Michael Kinsley probably will get a lot of angry e-mail today over his suggestion that the US dump “The Star Spangled Banner” as our national anthem, but the idea has floated around for decades. While Kinsley includes some ridiculous objections to the current anthem, such as an abhorrence of “bombs bursting in air” (a factual if poetic recounting of the War of 1812 battle Francis Scott Key witnessed), some of his points are actually salient:
“The Star-Spangled Banner” is notoriously unsingable. A professor of music, Caldwell Titcomb of Brandeis, pointed out years ago in the New Republic that its melody spans nearly two octaves, when most people are good for one octave, max. The first eight lines are one enormous sentence with subordinate clauses, leaving no really good place to take a breath. There are far too many mandatory leaps off the high board (“. . . what so PROU-dly we hail . . .”).
The melody is lifted from an old English drinking song. The lyrics are all about bombs and war and bloodshed — and not in a good way. By the penultimate verse, the song has turned really nasty: “No refuge could save the hireling and slave/From the terror of flight or the gloom of the grave.” In the first verse — the one we generally sing — there is only one reference to any value commonly associated with America: “land of the free.” By contrast, “home of the brave” is empty bravado. There is nothing in the American myth (let alone reality) to suggest that we are braver than anyone else.
Yeah, nothing at all. I guess saving Europe from itself without a thought of territorial conquest for ourselves — twice — doesn’t count. Otherwise, though, Kinsley’s got a point, albeit perhaps not a completely persuasive one. The current anthem is so unsingable that we have a succession of celebrities botching it at public events. If I looked, it would probably make a substantial subgenre on YouTube. And since Key’s epic poem, we have written more paeans to the American experience that may or may not suit us better for a national anthem.
Kinsley makes the following suggestions:
- Battle Hymn of the Republic — While this completely American song is a transcendent piece of music, it is just as martial as The Star Spangled Banner (not that there’s anything wrong with that) and comes from the Civil War. Picking that may seem a little bit like triumphalism. Besides, the explicitly Christian references would make it difficult, if not impossible, to pass through Congress.
- My Country ‘Tis of Thee — Besides stealing “God Save The Queen” from the British, it’s a childlike and annoying song, not a lush, inspiring marriage of poetry and music, as is Battle Hymn of the Republic. It will always remind me of the South Park episode, “The Brown Noise”:
- This Land is Your Land – Kinsley points out that Woody Guthrie was a Communist sympathizer, but the song itself is innocent enough.
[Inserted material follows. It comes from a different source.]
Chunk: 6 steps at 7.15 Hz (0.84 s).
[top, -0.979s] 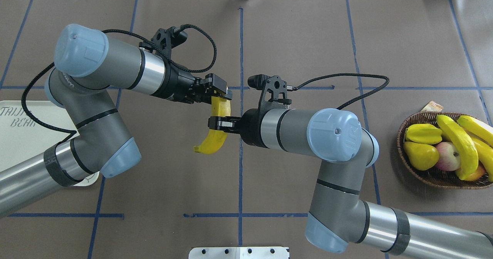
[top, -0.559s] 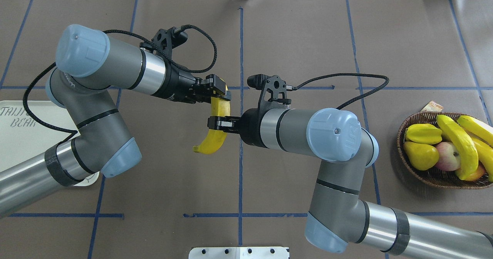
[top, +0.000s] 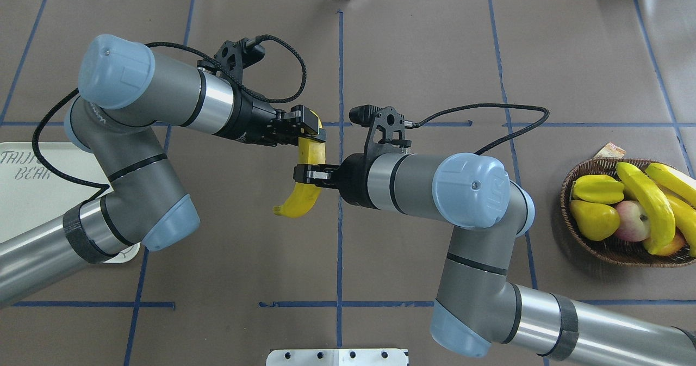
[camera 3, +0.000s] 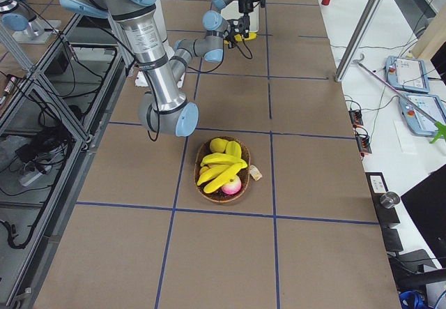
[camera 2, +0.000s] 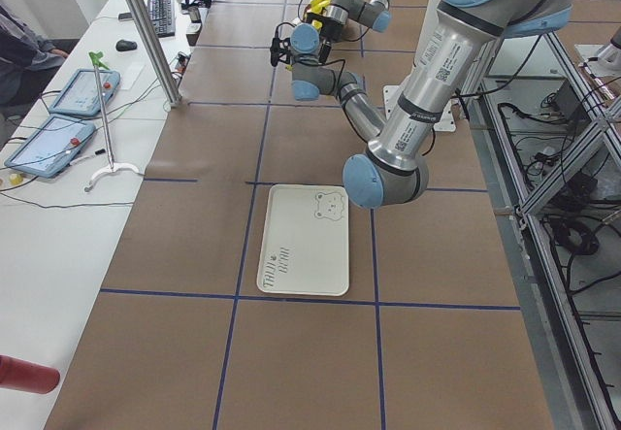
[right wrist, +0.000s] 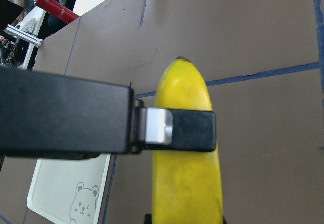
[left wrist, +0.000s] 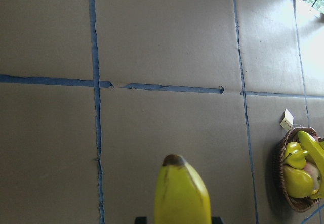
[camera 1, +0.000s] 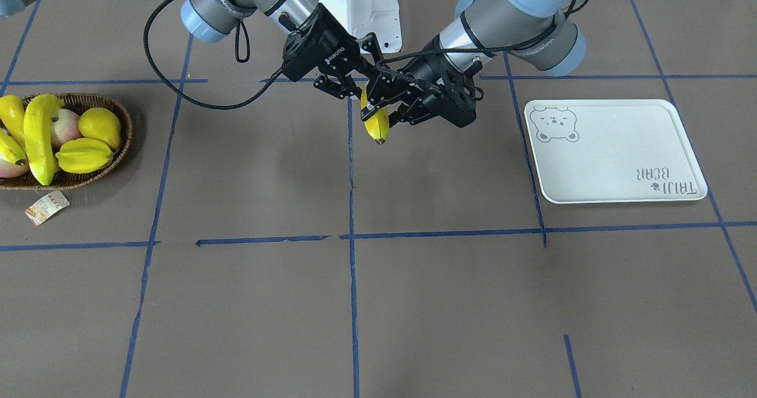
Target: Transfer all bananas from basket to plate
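Surface: a table (top: 413,56) under brown paper, gridded with blue tape. A white bench (camera 2: 58,226) with tablets (camera 2: 82,93) runs along its far side. The basket (top: 577,173) at my right end holds several bananas (top: 647,203), a starfruit (top: 598,189) and an apple (top: 633,219). The plate (camera 1: 615,149) lies at my left end. One banana (top: 303,194) hangs above table centre, well apart from both. My left gripper (top: 310,132) is clamped on its upper end, my right gripper (top: 307,174) around its middle.

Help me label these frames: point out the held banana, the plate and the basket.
held banana (top: 303,198), overhead exterior view, yellow body near its lower tip.
plate (camera 1: 615,149), exterior front-facing view, bare white centre.
basket (camera 1: 123,144), exterior front-facing view, woven side wall.
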Available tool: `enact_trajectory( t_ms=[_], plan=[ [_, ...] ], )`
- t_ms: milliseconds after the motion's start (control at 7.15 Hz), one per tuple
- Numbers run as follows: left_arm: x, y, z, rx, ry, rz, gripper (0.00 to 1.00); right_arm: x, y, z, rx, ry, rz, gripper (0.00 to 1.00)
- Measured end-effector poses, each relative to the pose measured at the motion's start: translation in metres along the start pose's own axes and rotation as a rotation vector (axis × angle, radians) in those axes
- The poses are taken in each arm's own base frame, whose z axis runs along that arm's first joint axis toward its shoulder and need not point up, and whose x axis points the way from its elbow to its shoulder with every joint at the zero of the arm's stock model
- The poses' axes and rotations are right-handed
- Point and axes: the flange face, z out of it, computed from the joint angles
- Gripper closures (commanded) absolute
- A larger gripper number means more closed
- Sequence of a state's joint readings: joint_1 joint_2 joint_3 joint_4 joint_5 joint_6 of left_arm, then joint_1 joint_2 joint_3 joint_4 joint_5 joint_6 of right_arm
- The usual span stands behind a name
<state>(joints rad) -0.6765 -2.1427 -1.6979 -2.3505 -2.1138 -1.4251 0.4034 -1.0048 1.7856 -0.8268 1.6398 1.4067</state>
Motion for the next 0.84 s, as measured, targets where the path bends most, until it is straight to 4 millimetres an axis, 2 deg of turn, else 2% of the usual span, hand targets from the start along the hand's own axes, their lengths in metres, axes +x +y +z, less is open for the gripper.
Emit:
enact_trajectory(
  t_ms=[140,280,420,559,839],
  plan=[
    [0.0002,0.0000,0.0000,0.000,0.001,0.000,0.64,0.0000,0.0001,0.0001,0.000,0.000,0.000,0.85],
    [0.0007,-0.0001,0.0000,0.000,0.001,0.001,0.70,-0.0001,0.0000,0.0001,0.000,0.000,0.000,0.78],
    [0.0019,-0.0002,-0.0002,0.001,0.003,0.001,0.80,-0.0004,-0.0001,-0.0001,0.000,-0.001,0.000,0.53],
    [0.0030,-0.0003,-0.0003,0.001,0.005,0.002,0.93,-0.0010,-0.0002,-0.0003,0.001,-0.004,0.004,0.01],
    [0.0040,-0.0003,-0.0004,0.001,0.006,0.002,0.96,-0.0018,-0.0003,-0.0004,0.000,-0.005,0.046,0.01]
  ],
)
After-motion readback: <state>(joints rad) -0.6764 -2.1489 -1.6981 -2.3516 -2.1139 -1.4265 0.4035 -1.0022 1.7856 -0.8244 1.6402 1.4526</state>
It’s probably a bit too simple and folkish for the kind of inspiration that a national anthem should provide.
- God Bless America — This song used to be considered rather lowbrow, and Kinsley reports that it annoyed Guthrie enough to write “This Land”, which I hadn’t heard before. It’s become a central song for American patriotism, so much so that immediately after the 9/11 attacks, Congress gathered on the steps of the Supreme Court building and sang this song rather than the Star Spangled Banner. It’s easier to sing, the words are easily remembered, and one can even exclaim “Play ball!” at the climax.
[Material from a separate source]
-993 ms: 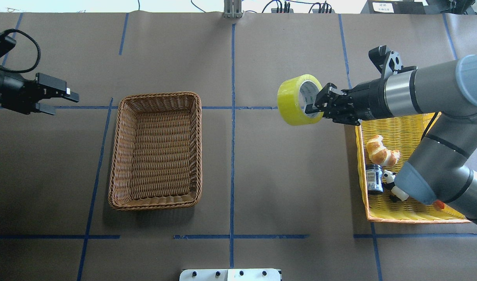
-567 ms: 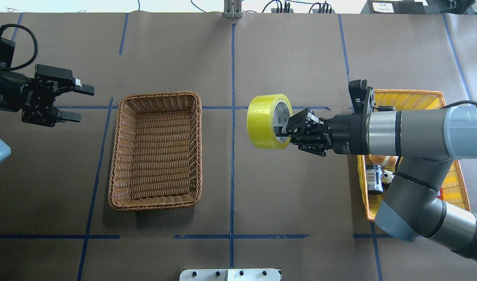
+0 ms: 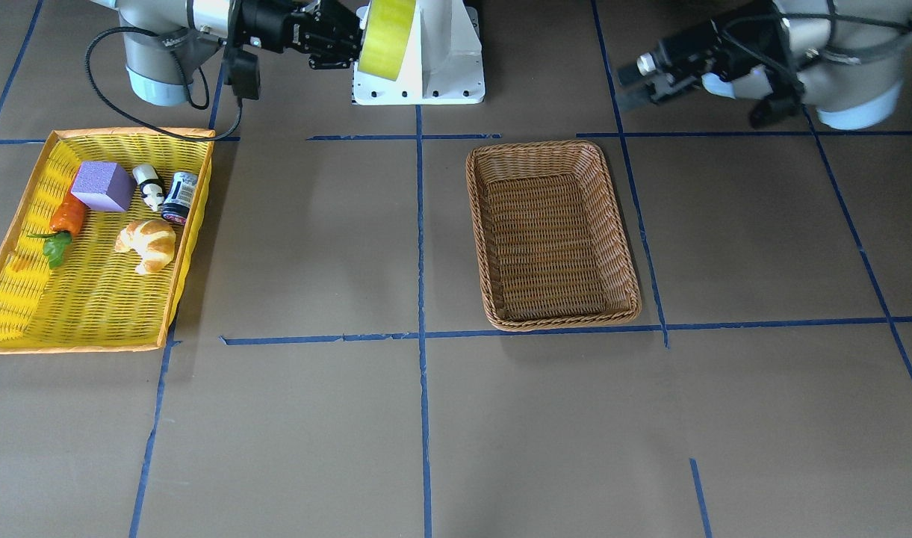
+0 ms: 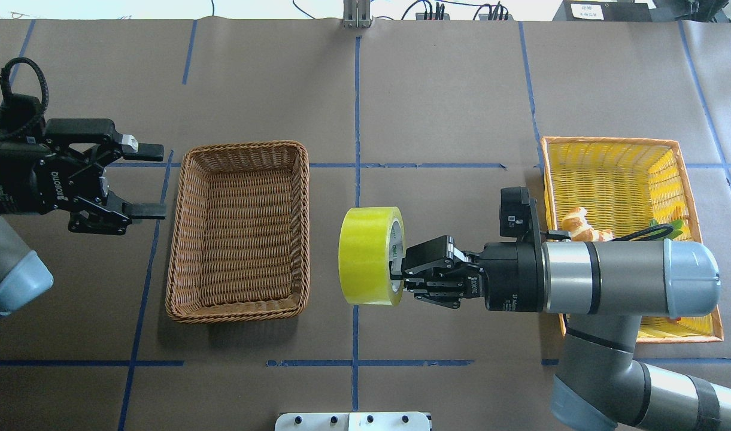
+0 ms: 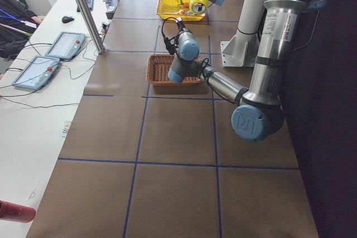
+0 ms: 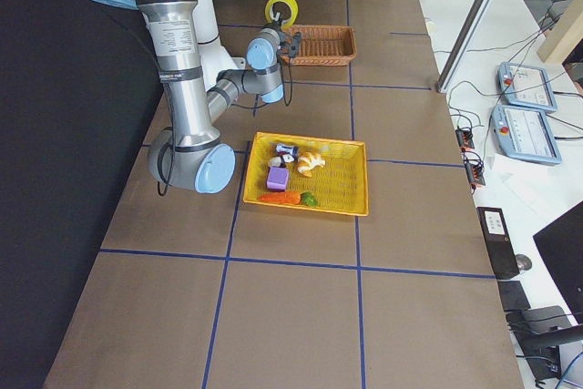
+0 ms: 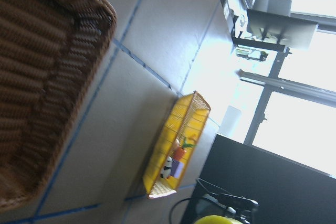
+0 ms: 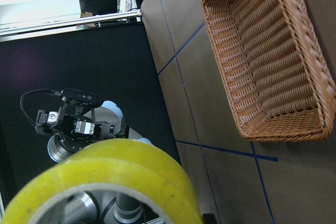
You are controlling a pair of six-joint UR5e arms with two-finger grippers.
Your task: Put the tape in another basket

- America the Beautiful – Inspiring in a different, almost hymnal way, and again easier to sing than the current anthem. This sometimes gets played in place of the Star Spangled Banner at sporting events.
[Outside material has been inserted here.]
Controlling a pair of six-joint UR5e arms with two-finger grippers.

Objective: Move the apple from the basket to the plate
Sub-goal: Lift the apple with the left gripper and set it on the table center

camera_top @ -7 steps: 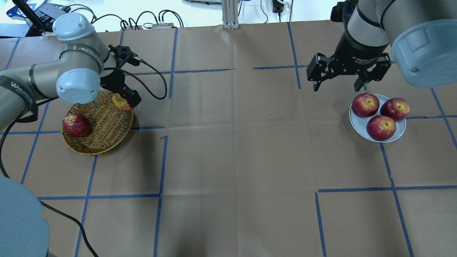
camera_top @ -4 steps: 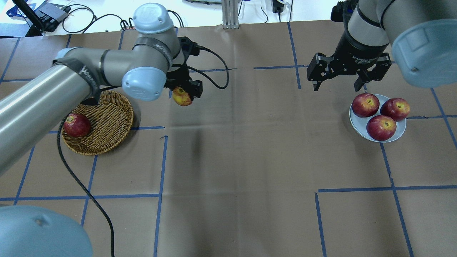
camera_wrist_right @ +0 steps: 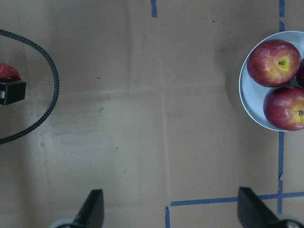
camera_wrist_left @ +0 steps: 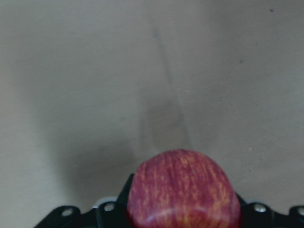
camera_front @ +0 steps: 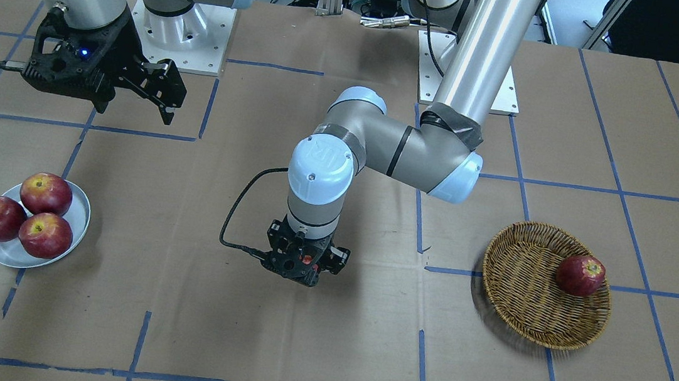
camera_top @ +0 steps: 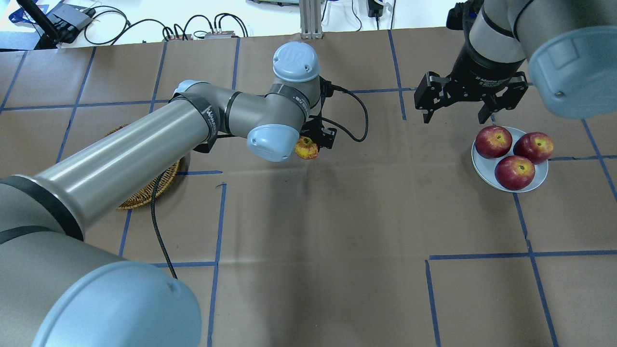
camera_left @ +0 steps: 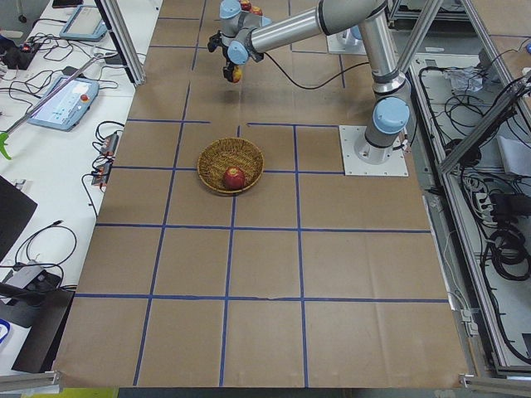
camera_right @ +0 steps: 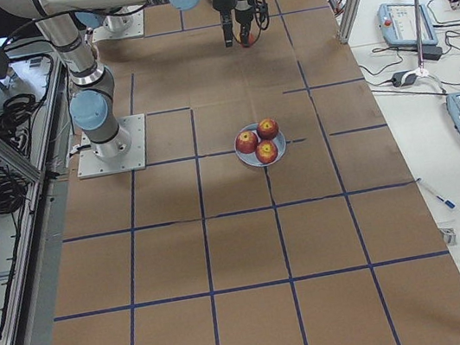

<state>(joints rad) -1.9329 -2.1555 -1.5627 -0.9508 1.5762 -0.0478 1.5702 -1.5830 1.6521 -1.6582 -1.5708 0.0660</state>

- Stars and Stripes Forever – This is my suggestion. John Philips Souza wrote this specifically to honor the US. Souza didn’t have the good sense to not write lyrics for it, but thankfully they’re mostly forgotten. Others have added them (“Three cheers for the red, white and blue,” “That duck maybe somebody’s muhhhhh-ther”), and hopefully we could forget those too. It’s already the National March — and without lyrics, we can look forward to the elimination of embarrassing celebrity Karaoke at public events.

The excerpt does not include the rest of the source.